I also think the simplifications of `(VEC_COND @0 (uncond_expr) @1)`
-> COND_EXPR should also be done in isel rather than early on. I filed
https://gcc.gnu.org/bugzilla/show_bug.cgi?id=116100 to record that and
I will change those too when I get back to this next week.

Thanks,
Andrew

>
> Richard.
>
> >         PR target/115086
> >
> > gcc/ChangeLog:
> >
> >         * match.pd (`a & ~b`, `a | ~b`): New pattern.
> >         (BIT_ANDN/BIT_IORN with CST): New pattern.
> >
> > gcc/testsuite/ChangeLog:
> >
> >         * gcc.target/aarch64/bic-cst-1.c: New test.
> >         * gcc.target/aarch64/bic_simd-1.c: New test.
> >         * gcc.dg/tree-ssa/bitops-1.c: Move testing from optimized to forwprop2.
> >         * gcc.dg/tree-ssa/bitops-6.c: Likewise.
> >         * gcc.dg/tree-ssa/cmpbit-4.c: Likewise.
> >         * gcc.dg/tree-ssa/pr110637-2.c: Likewise.
> >         * gcc.dg/tree-ssa/pr94880.c: Likewise.
> >         * gcc.dg/tree-ssa/pr96671-1.c: Likewise.
> >
> > Signed-off-by: Andrew Pinski <quic_apinski@quicinc.com>
> > ---
> >  gcc/match.pd                                  | 17 ++++++++++
> >  gcc/testsuite/gcc.dg/tree-ssa/bitops-1.c      | 10 +++---
> >  gcc/testsuite/gcc.dg/tree-ssa/bitops-6.c      | 12 +++----
> >  gcc/testsuite/gcc.dg/tree-ssa/bitops-8.c      |  8 ++---
> >  gcc/testsuite/gcc.dg/tree-ssa/cmpbit-4.c      | 12 +++----
> >  gcc/testsuite/gcc.dg/tree-ssa/pr110637-2.c    |  8 ++---
> >  gcc/testsuite/gcc.dg/tree-ssa/pr94880.c       |  6 ++--
> >  gcc/testsuite/gcc.dg/tree-ssa/pr96671-1.c     |  8 ++---
> >  gcc/testsuite/gcc.target/aarch64/bic-cst-1.c  | 31 ++++++++++++++++++
> >  gcc/testsuite/gcc.target/aarch64/bic_simd-1.c | 32 +++++++++++++++++++
> >  10 files changed, 112 insertions(+), 32 deletions(-)

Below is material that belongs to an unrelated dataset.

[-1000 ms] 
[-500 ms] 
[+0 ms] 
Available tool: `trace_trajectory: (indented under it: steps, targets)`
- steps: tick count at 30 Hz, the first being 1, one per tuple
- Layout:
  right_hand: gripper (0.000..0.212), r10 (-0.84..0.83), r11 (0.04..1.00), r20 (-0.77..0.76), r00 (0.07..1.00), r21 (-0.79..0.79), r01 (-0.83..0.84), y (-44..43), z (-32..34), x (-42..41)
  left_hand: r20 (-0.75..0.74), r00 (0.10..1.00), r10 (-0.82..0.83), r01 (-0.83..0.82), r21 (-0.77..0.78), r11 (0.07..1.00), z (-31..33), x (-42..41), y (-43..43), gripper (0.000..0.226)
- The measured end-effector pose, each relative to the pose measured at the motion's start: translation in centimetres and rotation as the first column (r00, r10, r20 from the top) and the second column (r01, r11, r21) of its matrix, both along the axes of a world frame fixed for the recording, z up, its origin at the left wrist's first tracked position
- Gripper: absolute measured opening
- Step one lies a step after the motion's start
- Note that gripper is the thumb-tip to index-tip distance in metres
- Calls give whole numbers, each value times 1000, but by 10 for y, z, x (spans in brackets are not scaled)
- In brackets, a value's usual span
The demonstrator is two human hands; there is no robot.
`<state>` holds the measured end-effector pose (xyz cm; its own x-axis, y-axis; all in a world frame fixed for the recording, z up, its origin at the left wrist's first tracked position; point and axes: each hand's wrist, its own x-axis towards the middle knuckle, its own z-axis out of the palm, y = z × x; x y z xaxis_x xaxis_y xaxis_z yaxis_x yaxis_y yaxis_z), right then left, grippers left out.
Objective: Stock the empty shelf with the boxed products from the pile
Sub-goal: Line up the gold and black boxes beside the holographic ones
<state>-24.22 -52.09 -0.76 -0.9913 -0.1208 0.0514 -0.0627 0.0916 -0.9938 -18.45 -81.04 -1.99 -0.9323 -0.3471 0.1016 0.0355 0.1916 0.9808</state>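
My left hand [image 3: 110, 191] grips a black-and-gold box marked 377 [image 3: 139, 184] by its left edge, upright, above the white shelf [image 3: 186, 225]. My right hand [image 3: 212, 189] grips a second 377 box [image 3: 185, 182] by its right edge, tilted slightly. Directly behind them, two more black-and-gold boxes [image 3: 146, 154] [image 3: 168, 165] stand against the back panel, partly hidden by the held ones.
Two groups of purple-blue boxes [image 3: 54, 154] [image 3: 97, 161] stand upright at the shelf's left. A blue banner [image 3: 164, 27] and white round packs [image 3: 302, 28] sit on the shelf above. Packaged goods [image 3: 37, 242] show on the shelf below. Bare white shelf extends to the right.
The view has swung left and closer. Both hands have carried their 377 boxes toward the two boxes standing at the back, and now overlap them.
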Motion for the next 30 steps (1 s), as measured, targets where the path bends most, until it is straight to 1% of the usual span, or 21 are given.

> >  create mode 100644 gcc/testsuite/gcc.target/aarch64/bic-cst-1.c
> >  create mode 100644 gcc/testsuite/gcc.target/aarch64/bic_simd-1.c
> >
> > diff --git a/gcc/match.pd b/gcc/match.pd
> > index cf359b0ec0f..56f631dfeec 100644
> > --- a/gcc/match.pd
> > +++ b/gcc/match.pd
> > @@ -9979,6 +9979,23 @@ and,
> >     (cond_op:s @1 @2 @3 @4 @5) @5)
> >    (cond_op (bit_and @1 @0) @2 @3 @4 @5)))
> >
> > +#if GIMPLE
> > +/* Create bit_andc and bit_iorc internal functions. */
> > +(for bitop  (bit_and      bit_ior)
> > +     bitopc (IFN_BIT_ANDN IFN_BIT_IORN)
> > + (simplify
> > +  (bitop:c (bit_not:s @0) @1)
> > +  (if (canonicalize_math_after_vectorization_p ()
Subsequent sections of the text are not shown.